The economic cost of power cuts to India is as high as 1% of GDP. It is time to reclaim that through proper pricing, privatisation and better management of supply.

Karnataka is experiencing dark days. Many parts of Karnataka are experiencing disruptions in power supply, or outages, for 8 to 10 hours in a day. Bangalore, the capital of Karnataka and IT capital ofIndia, has been experiencing three hours of scheduled power cuts and a few more hours of bonus unscheduled ones. Starting from today, Bangalore Electricity Supply Company (BESCOM) officially extended the scheduled power cuts from three hours to four.

Night time satellite image  of power cuts in Karnataka

A slightly modified night time satellite image showing Karnataka in darkness due to the power cuts.

Power cuts of this nature in a major metropolitan area are nearly unheard of and Bangalore’s aspiration to become a global hub for business and innovation is under serious threat. Power disruptions are exactly that – they disrupt the everyday lives of citizens and businesses. There are plenty of news reports and stories of ordinary lives getting disrupted due to the power cuts. Inconvenience to citizens aside, power cuts have huge economic costs to businesses.

A study by Federation of Indian Chambers of Commerce conducted a survey on the cost of power cuts to businesses in India and the numbers are staggering. The study revealed that Indian companies are losing up to 40,000 rupees ($733) a day each because of power shortages, which are taking a toll on production. The survey, which covers 650 industries of various sizes across India, said that as many as 61% of the companies surveyed suffered more than 10% loss in production due to power cuts.

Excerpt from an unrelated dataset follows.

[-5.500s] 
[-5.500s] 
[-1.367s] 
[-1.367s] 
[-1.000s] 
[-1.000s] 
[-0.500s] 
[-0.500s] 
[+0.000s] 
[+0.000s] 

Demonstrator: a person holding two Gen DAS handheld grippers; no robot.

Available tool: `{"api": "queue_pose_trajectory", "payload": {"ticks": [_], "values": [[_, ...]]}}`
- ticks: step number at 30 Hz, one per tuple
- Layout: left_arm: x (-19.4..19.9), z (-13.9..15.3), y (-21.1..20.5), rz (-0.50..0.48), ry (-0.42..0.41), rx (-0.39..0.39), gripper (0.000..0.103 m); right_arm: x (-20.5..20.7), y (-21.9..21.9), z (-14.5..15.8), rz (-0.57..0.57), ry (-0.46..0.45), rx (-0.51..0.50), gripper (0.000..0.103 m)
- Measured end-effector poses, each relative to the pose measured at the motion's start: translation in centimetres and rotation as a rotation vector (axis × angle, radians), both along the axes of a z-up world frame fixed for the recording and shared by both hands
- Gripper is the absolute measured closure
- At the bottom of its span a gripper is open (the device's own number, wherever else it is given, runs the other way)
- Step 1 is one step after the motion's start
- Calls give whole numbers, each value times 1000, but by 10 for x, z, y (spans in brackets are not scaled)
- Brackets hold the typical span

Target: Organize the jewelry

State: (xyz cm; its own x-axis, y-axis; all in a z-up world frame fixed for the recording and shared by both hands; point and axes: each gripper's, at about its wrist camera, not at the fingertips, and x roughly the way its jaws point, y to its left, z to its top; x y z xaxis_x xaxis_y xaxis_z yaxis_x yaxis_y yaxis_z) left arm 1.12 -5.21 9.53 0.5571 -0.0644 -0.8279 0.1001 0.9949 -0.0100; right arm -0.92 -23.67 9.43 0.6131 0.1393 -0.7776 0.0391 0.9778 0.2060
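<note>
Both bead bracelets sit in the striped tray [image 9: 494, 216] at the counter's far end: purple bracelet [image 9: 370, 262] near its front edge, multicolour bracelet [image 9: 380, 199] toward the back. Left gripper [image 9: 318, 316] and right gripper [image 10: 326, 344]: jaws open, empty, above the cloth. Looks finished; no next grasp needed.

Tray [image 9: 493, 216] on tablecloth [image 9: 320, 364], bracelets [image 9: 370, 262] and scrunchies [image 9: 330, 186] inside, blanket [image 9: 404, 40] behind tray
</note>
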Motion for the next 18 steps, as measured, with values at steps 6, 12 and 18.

This 2009 report in India Today surveys the extent of economic costs to Indian companies. It quotes a study by Manufacturers’ Association for Information Technology (MAIT) and Emerson Network Power estimates that the cost of power disruptions to India Inc is to the tune of Rs. 43,205 crores (nearly 1% of GDP) per year. Manufacturing is, quite understandably, the worst hit sector, followed by financial services, Telecom, real estate and infrastructure. The estimate loss for firms in these sectors is a whopping Rs 54,434 per hour, as the report states.

Where is the light at the end of the Tunnel?

Every summer and sometimes during the post-monsoon period, the government has a pre prepared statement for the reasons for power cuts: shortage of rainfall, technical glitches in the power plants, thermal plants being shut for maintenance, etc.  However, the real reason for the constant power problems is the mispricing of electricity.

Comparison of average national cost of electricity. Source: http://www.theenergycollective.com/lindsay-wilson/279126/average-electricity-prices-around-world-kwh

Comparison of average national cost of electricity. Source: http://www.theenergycollective.com/lindsay-wilson/279126/average-electricity-prices-around-world-kwh

Electricity is cheap in India. A bit too cheap. The recently revised tariff for domestic consumers in urban areas in Karnataka will be Rs 2.70 per unit for 30 units, Rs 4 per unit for consumption between 31 and 100 units, Rs 5.25 per unit for consumption between 101 and 200 units and Rs 6.25 per unit beyond 200 units per month.

Further, there are two types of price discrimination that takes place in India. One is based on the type of consumers. Higher rates for industries and low rates/free electricity for farmers, etc. The second discrimination is based on the quantity consumed – per unit cost increases with higher number of units consumed.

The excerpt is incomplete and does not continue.